**Task description**
Output the listing word for word, minus pictures.

* * *

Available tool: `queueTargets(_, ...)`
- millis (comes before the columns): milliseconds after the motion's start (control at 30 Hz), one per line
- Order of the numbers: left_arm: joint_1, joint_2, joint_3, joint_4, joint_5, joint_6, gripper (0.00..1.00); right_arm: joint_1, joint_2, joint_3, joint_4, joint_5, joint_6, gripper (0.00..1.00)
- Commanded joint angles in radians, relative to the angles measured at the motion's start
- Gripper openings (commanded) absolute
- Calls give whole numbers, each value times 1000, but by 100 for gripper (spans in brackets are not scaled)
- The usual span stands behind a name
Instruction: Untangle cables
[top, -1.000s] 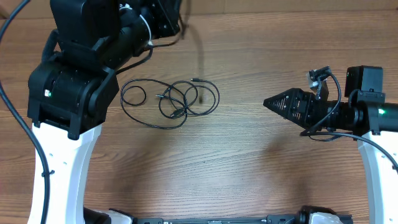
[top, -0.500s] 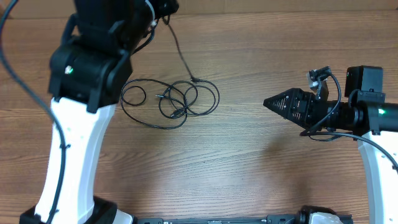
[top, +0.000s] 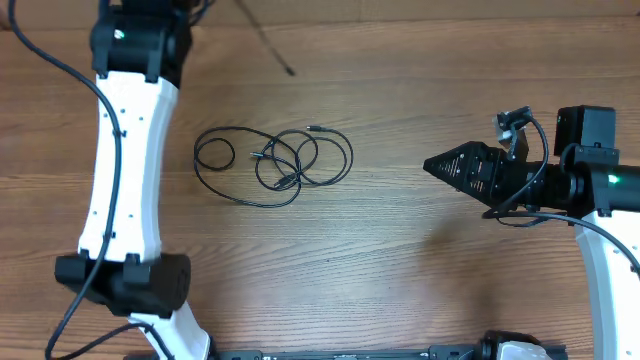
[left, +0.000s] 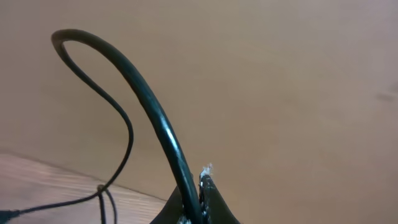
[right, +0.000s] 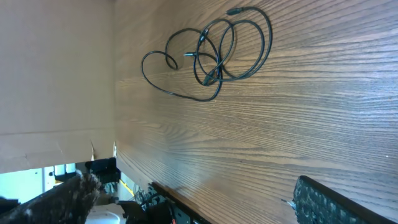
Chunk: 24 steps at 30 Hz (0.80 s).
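The cables (top: 285, 160) lie as a tangle of thin black loops on the wooden table (top: 400, 270), left of centre; in the right wrist view the cables (right: 211, 56) show at the top. One separate black cable (left: 149, 106) is clamped in my left gripper (left: 196, 190), which is shut on it and raised in front of the beige wall. In the overhead view that gripper is off the top edge, and the held cable's free end (top: 288, 68) hangs above the far table. My right gripper (top: 432, 165) hovers right of the tangle, turned on its side and open, with nothing between its fingers (right: 333, 202).
My left arm's white link (top: 125, 180) stretches along the table's left side, from its base (top: 125, 285) near the front to the far edge. A beige wall (left: 280, 74) stands behind the table. The table's front edge (right: 186, 193) shows in the right wrist view.
My left arm has swung up and back toward the far left corner. It drew the held cable away from the tangle until its end left the table. The right arm has not moved.
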<state>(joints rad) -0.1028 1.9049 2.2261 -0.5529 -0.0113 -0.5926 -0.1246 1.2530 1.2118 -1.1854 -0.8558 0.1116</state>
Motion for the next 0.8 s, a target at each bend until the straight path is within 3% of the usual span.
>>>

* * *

**Task answer**
Available tool: `queueTargets(_, ...)`
- millis (comes before the columns): milliseconds after the motion's start (control at 30 Hz), one per line
- Order of the numbers: left_arm: joint_1, joint_2, joint_3, joint_4, joint_5, joint_6, gripper (0.00..1.00); right_arm: joint_1, joint_2, joint_3, joint_4, joint_5, joint_6, gripper (0.00..1.00)
- Commanded joint angles in radians, relative to the angles measured at the motion's start
- Gripper openings (commanded) absolute
- Calls give whole numbers, each value times 1000, but by 100 for gripper (spans in brackets are not scaled)
- The usual span stands behind a name
Instruction: Untangle cables
[top, -1.000s] 
[top, -0.500s] 
[top, +0.000s] 
[left, +0.000s] 
[right, +0.000s] 
Chunk: 24 steps at 30 Hz (0.80 s).
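The cables (top: 285, 160) lie as a tangle of thin black loops on the wooden table (top: 400, 270), left of centre; in the right wrist view the cables (right: 211, 56) show at the top. One separate black cable (left: 149, 106) is clamped in my left gripper (left: 196, 190), which is shut on it and raised in front of the beige wall. In the overhead view that gripper is off the top edge, and the held cable's free end (top: 288, 68) hangs above the far table. My right gripper (top: 432, 165) hovers right of the tangle, turned on its side and open, with nothing between its fingers (right: 333, 202).
My left arm's white link (top: 125, 180) stretches along the table's left side, from its base (top: 125, 285) near the front to the far edge. A beige wall (left: 280, 74) stands behind the table. The table's front edge (right: 186, 193) shows in the right wrist view.
My left arm has swung up and back toward the far left corner. It drew the held cable away from the tangle until its end left the table. The right arm has not moved.
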<state>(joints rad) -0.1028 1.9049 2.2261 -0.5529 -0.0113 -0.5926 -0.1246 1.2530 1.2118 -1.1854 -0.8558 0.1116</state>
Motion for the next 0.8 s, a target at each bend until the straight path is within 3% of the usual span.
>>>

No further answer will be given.